The most visible differences occurred in the estimates for the CoP (Fig. 5). For instance, on the lateral side the OpenSim-driven model estimated the CoP to be more anterior and lateral compared to the AnyBody-driven model, especially with subject B. The CoP has been suggested to play a crucial role in analyzing the knee loads and to strongly correlate with the generated moments in the knee joint [39]. Showcasing this, in a study Haim et al. [54], the modulation of the CoP with different insoles was shown to affect the moments in the knee joint. Due to this association, the differences in the CoP estimates can be explained by the same factors affecting the knee moments, i.e., muscle activations and moment arms.
Although the differences in the maximum principal stresses and strain estimates between the models were small, one could still argue for their importance. For example, in a study by Mononen et al. [8], maximum principal stresses of 7 MPa were used as a threshold for collagen fibril damage, whereas in other studies a level of 30% for maximum shear strain was suggested to trigger cartilage degradation [42, 51–54]. If these thresholds could be assumed to be valid for these specific subjects (e.g., Subject A), the relatively small differences could still lead to an estimation that KOA would develop in the lateral tibial cartilage based on the results from another model, while the other model would predict a healthy future.
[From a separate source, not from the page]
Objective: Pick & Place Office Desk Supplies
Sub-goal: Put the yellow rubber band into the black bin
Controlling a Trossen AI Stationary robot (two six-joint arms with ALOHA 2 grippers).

It is important to consider that different MS modeling software and models were used for the comparisons in this study. Thus, the results might have been affected not only by the differences in software-specific calculation methods, for example the muscle requirement problem (Eq. 1 and Eq. 2) and activation estimations, but also by the model-specific differences, such as muscle insertion points, muscle bundles, joint center locations and segment definitions [22, 24]. Although this may be thought of as a limitation, our aim was to evaluate the similarity of the outputs from two widely used MS modeling software and their standard models without major modifications. In other words, if one wanted to use both AnyBody and OpenSim by applying the same exact models, it would be possible to obtain identical MS, and subsequently FE, model estimates.
Limitations of this study were also the low number of subjects, and that normal gait was the only activity analyzed. In future studies, the number of subjects should be increased to determine the statistical significance of the estimated similarities and differences. Also, other activities, such as stair climbing or squatting, should be taken into consideration. In addition, implementing subject-specific muscle properties (e.g., strength, insertion points) could provide more accurate estimates for the muscle activations and forces.
This study highlights the importance of understanding and acknowledging the effects of using different computational modeling tools, thus helping researchers to analyze and interpret the numerical predictions if different MS modeling approaches are utilized. Acknowledging these differences helps researchers to understand uncertainties related to personalized multiscale MS-FE models for simulations of, e.g., tissue failure and degeneration.